Some 100,000 current and former hourly employees of Wal-Mart and Sam’s Club stores in Minnesota – and the state of Minnesota itself – will share up to $54 million from the giant retailer under a settlement announced Tuesday.
The agreement is the final stage in a wage-and-hour class action suit that put a spotlight on Wal-Mart’s practice of having employees work through their rest and meal breaks. In July, Dakota County District Judge Robert King ruled the company committed more than 2 million violations of the Minnesota Fair Labor Standards Act and ordered it to pay $6.5 million in back pay.
The judge then scheduled a jury trial to determine the amount of civil penalties and punitive damages. By reaching a settlement, the parties avoided going to trial.

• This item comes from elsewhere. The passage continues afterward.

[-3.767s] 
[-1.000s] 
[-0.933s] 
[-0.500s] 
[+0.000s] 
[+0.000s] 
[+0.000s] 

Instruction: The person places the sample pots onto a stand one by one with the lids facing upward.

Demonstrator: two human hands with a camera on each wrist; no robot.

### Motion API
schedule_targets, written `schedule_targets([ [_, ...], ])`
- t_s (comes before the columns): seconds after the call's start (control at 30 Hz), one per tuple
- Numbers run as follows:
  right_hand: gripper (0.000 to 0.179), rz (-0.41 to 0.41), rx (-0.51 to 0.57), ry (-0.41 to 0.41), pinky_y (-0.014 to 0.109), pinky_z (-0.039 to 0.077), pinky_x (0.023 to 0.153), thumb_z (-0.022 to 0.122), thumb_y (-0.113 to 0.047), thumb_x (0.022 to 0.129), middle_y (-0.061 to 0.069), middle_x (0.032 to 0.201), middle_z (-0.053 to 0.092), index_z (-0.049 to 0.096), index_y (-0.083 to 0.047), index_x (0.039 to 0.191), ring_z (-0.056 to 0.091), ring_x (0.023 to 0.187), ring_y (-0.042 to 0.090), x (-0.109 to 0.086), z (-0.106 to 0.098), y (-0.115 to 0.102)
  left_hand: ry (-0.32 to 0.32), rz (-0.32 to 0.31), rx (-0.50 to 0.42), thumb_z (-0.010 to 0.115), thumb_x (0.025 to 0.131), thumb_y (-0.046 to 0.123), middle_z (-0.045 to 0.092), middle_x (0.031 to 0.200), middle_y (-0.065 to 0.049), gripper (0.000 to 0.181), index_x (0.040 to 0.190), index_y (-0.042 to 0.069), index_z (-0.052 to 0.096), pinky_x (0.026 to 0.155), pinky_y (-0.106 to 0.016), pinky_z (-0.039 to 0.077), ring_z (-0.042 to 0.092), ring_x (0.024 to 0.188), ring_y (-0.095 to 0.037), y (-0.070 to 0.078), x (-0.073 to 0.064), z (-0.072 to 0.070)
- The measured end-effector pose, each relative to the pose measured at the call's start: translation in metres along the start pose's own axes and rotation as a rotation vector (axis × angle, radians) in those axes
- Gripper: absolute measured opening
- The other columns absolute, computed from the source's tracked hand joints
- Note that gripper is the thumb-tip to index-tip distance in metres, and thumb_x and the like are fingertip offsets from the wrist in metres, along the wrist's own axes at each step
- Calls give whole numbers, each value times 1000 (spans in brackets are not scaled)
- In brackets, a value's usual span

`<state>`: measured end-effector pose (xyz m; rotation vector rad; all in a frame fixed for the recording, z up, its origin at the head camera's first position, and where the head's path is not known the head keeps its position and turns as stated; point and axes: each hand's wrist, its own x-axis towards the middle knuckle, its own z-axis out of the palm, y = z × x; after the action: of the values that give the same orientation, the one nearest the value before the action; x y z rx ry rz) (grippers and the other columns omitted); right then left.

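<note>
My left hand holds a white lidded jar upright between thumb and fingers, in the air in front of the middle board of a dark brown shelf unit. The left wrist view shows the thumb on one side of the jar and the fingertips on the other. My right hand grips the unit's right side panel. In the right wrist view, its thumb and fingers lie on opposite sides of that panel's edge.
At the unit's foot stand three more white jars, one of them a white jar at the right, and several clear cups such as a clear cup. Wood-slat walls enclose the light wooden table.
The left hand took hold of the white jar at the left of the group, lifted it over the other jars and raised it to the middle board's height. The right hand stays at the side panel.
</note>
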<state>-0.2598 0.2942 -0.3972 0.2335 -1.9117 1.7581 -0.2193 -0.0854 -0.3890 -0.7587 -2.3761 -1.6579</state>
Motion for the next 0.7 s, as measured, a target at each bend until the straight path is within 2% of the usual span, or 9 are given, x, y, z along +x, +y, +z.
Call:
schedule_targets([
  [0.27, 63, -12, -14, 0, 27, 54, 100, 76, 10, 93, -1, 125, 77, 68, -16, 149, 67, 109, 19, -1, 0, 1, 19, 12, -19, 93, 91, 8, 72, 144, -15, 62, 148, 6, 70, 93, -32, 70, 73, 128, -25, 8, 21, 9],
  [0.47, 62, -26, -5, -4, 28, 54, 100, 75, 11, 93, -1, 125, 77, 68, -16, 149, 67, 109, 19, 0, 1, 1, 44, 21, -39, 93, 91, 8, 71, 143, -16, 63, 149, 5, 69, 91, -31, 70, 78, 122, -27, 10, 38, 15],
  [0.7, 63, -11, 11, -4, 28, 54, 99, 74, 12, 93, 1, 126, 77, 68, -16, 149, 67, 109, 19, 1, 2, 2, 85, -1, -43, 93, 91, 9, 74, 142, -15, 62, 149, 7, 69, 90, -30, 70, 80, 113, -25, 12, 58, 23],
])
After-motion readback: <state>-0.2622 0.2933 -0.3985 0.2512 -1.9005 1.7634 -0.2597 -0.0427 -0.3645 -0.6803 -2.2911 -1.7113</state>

People eligible for the settlement worked at Wal-Mart Stores and Sam’s Clubs locations in Minnesota from Sept. 11, 1998, through Nov. 14, 2008. The agreement also includes “a substantial payment to the State of Minnesota,” according to a joint statement released by Wal-Mart and Maslon Edelman Borman & Brand, one of the law firms representing the workers.
“We are satisfied with this settlement, gratified that these hourly workers will now be paid after seven years of litigation, and happy that the State of Minnesota will receive the largest wage and hour civil penalty in its history,” said Justin Perl, one of the attorneys for the workers.
“Wal-Mart is pleased that the court in Minnesota ruled in its favor on many claims,” said Wal-Mart spokesperson David Tovar. “Our policies are to pay every associate for every hour worked and to make rest and meal breaks available for associates. Any manager who violates these policies is subject to discipline, up to and including termination. We remain committed to providing good jobs with real career opportunity to the 1.45 million U.S. associates who choose to work for Wal-Mart and serve our customers every day.”
In his ruling in July, Judge King found that Wal-Mart repeatedly and willfully violated Minnesota labor laws or its contract with its employees on the issues of contractual rest breaks, statutory meal breaks, shaving time from paid rest breaks and failure to maintain accurate records.
In the decision, the judge found that Wal-Mart was aware that employees were not receiving breaks to which they were entitled. “In essence, they put their heads in the sand,” King stated.
In testimony before Judge King, former Wal-Mart workers described being forced to miss breaks so they could keep up with the work, even to the point of not having time to go to the bathroom.
As part of the settlement, Wal-Mart has agreed to maintain various electronic systems, surveys, and notices that will further compliance with wage and hour policies and Minnesota laws. The settlement is subject to approval by the trial court, and the exact amount paid to class members will depend on the court’s approval as well as on the number and amount of claims that are submitted by class members, the parties said.
A hearing for preliminary approval of the settlement has been scheduled for Jan. 14, 2009.